(a–b) Expressing GFP-JMY in U2OS cells significantly increases their motility in wound healing assays. Stable lines of GFP-JMY and GFP-JMYΔCA were wounded by scraping with micropipette tips. Images were acquired at 0, 2, 4, 6, and 12 hours after wounding. (b) Migration rate from 0–6 hours was averaged from a minimum of 4 replicates on each of 3 days. GFP-JMY expression induces cells to migrate 16.6% faster than wild-type cells (n=3, p<0.003). Cells expressing a truncation of JMY lacking the Arp2/3-interacting CA domain migrate at the same rate as wild-type cells. Scale bars, 100 µm.

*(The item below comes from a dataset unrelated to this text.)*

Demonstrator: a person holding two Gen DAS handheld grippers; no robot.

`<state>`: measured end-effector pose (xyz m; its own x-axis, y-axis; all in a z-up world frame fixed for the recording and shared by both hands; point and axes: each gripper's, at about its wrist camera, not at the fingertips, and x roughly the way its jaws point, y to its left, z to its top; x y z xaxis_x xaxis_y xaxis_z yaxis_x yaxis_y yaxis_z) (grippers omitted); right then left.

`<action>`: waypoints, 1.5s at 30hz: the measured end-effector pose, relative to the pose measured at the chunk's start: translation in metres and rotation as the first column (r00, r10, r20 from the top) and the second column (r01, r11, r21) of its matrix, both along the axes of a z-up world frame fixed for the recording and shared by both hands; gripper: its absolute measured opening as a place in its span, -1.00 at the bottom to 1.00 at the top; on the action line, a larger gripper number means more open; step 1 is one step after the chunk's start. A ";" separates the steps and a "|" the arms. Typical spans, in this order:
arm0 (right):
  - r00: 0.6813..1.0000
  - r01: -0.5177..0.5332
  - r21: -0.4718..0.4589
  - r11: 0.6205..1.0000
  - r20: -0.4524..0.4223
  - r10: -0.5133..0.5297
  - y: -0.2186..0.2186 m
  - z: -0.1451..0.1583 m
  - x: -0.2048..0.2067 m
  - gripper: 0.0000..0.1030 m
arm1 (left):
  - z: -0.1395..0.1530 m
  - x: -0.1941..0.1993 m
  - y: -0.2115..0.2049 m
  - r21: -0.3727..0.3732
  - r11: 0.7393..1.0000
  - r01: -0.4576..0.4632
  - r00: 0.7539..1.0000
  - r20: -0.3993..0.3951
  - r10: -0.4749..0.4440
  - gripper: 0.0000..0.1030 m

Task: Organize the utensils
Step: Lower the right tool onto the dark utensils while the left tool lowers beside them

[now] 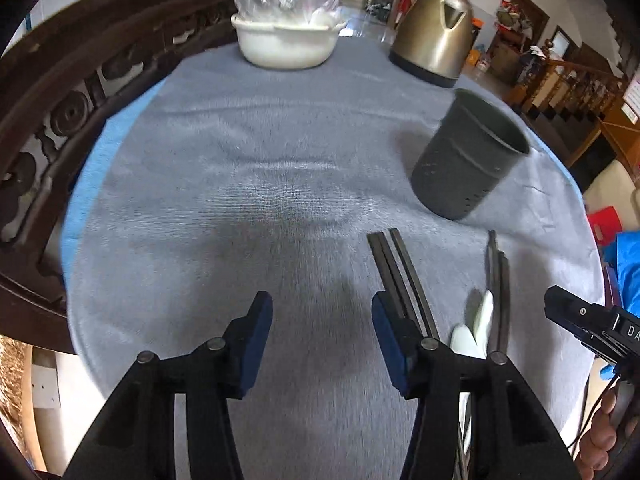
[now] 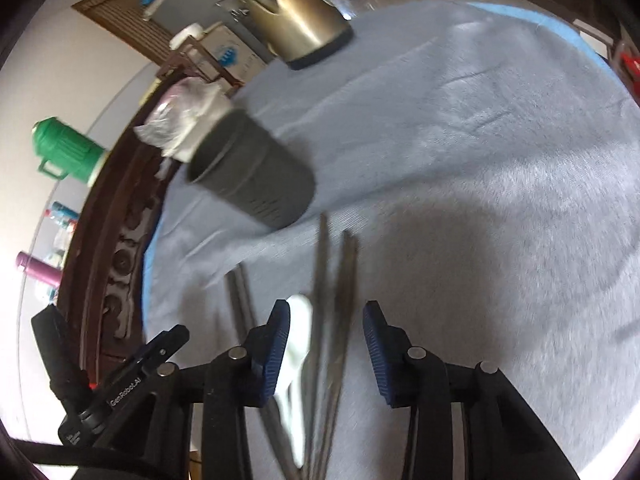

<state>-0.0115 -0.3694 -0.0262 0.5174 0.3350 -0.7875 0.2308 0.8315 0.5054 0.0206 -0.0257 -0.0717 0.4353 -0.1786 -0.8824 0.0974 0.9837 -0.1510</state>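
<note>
A dark grey utensil cup (image 1: 468,156) (image 2: 248,172) stands empty on the grey cloth. Dark chopsticks (image 1: 396,276) lie just right of my left gripper (image 1: 322,340), whose blue pads stand apart over bare cloth. More chopsticks (image 1: 498,280) and a white spoon (image 1: 476,324) lie further right. In the right wrist view, several chopsticks (image 2: 336,300) lie between the parted pads of my right gripper (image 2: 326,340) without touching them. The white spoon (image 2: 298,340) lies against its left finger, and another pair of chopsticks (image 2: 240,304) lies to the left.
A brass-coloured kettle (image 1: 436,32) (image 2: 296,12) and a white bowl covered in plastic (image 1: 288,40) stand at the table's far side. A carved dark wooden rail (image 1: 60,120) borders the table on the left. The grey cloth (image 1: 240,160) covers the table top.
</note>
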 end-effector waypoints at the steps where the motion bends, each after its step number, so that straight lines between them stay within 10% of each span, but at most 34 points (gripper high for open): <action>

(c–e) Wound healing assays in U2OS cells indicate that knocking-down JMY by RNAi impairs cell migration. Cells were transfected with JMY or control non-targeting 2 (Dharmacon) siRNA (C) and wounded (red dashed line) as in a. Images were taken at the same position 0, 3, 6, and 24 h after wounding. (d) Wound size at each time point for all conditions. (n=4). (e) Western blots show RNAi efficiency in U2OS cells.
(f) Knocking down JMY expression decreases cellular levels of F-actin. HEK 293 cells were transfected with a vector encoding both GFP and a JMY-specific shRNA and fixed and stained with Alexa Fluor 568-phalloidin. Average phalloidin intensity in GFP-negative (non-RNAied) and GFP-positive (RNAied) cells is plotted (n=396, p<0.03, see Methods). Error bars, s.e.m.

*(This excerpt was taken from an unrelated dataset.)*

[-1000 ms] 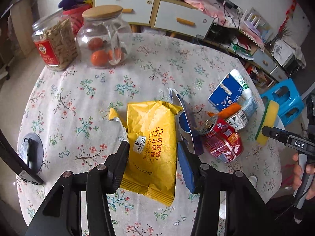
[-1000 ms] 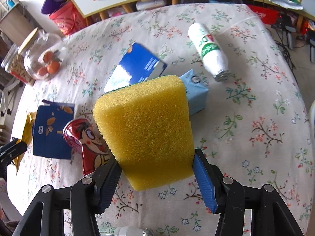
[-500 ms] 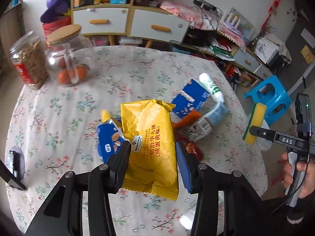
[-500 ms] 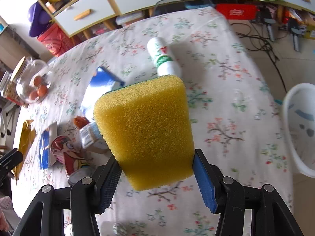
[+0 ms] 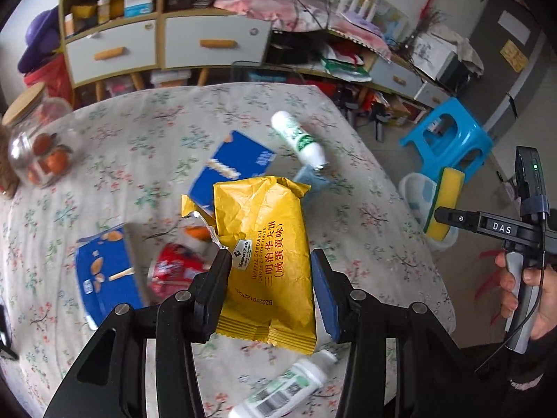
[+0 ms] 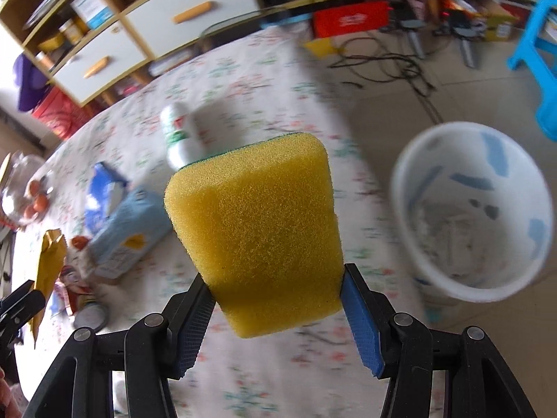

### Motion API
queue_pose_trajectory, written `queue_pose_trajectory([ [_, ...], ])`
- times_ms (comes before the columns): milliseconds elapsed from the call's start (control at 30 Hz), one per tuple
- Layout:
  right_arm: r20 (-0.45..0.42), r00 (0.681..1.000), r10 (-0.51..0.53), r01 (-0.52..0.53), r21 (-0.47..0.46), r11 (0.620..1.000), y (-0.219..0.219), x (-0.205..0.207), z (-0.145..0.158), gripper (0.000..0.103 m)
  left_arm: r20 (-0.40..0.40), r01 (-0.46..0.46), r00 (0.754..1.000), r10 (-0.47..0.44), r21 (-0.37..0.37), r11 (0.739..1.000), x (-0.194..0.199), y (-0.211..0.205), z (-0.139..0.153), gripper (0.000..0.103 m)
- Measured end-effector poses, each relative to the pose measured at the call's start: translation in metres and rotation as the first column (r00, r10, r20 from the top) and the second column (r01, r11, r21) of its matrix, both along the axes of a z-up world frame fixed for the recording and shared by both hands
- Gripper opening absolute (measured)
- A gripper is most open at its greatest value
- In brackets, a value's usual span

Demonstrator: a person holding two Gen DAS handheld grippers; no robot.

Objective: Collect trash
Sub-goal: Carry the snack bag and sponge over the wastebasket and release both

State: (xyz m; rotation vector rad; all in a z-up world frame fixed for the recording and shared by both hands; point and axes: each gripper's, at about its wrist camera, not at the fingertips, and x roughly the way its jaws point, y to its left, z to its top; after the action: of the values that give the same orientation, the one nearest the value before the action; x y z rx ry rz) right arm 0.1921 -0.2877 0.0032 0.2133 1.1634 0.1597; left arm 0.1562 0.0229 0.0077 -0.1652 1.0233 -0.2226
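My left gripper is shut on a yellow snack wrapper and holds it off the floral table. Under it lie a blue snack packet, a red can, a blue box, a pale blue carton and a white bottle. My right gripper is shut on a yellow sponge with a green back, near the table's right edge. A white bin stands on the floor just right of it. In the left wrist view the sponge hangs in front of the bin.
A glass jar with orange fruit stands at the table's far left. Another white bottle lies at the near edge. A blue stool stands beyond the bin. Drawers and cluttered shelves line the back wall. A hand grips the right tool.
Both grippers have swung right toward the table's edge. The yellow wrapper has left the tablecloth in my left gripper. The white bin has come into the right wrist view.
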Motion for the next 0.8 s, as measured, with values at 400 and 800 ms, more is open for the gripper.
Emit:
queue_pose_trajectory([
  [400,-0.021,0.973,-0.230,0.230,-0.028,0.973,-0.119,0.007,-0.009,0.062,-0.008,0.154,0.988,-0.154,0.041,0.987,0.034,-0.097,-0.002,0.049],
  [800,-0.045,0.952,-0.304,0.303,-0.037,0.952,-0.172,0.006,-0.017,0.079,-0.004,0.308,0.951,-0.308,0.007,0.951,0.070,-0.204,-0.010,0.049],
])
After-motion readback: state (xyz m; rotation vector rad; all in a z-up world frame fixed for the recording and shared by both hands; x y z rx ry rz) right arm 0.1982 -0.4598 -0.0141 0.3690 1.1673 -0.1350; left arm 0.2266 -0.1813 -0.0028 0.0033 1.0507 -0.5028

(g) JMY localizes to the leading edge of U2OS cells. Cells were grown as above, and fixed and stained for JMY 15 minutes after wounding. JMY is primarily nuclear, but it is also enriched at the leading edge (indirect immunofluorescence, green) where it colocalizes with a subset of actin filaments (Alexa Fluor 568-phalloidin, red). Inset: leading edge, contrast enhanced to show actin filaments and JMY. Scale bar, 10 µm.
(h) Models of in vivo role of JMY. Top, Model 1: JMY nucleates filaments that then serve as substrates for dendritic nucleation by Arp2/3. Bottom, Model 2: JMY evolved to nucleate actin in different cellular contexts. In the nucleus it nucleates unbranched filaments, and in the cytoplasm it both nucleates filaments and activates Arp2/3.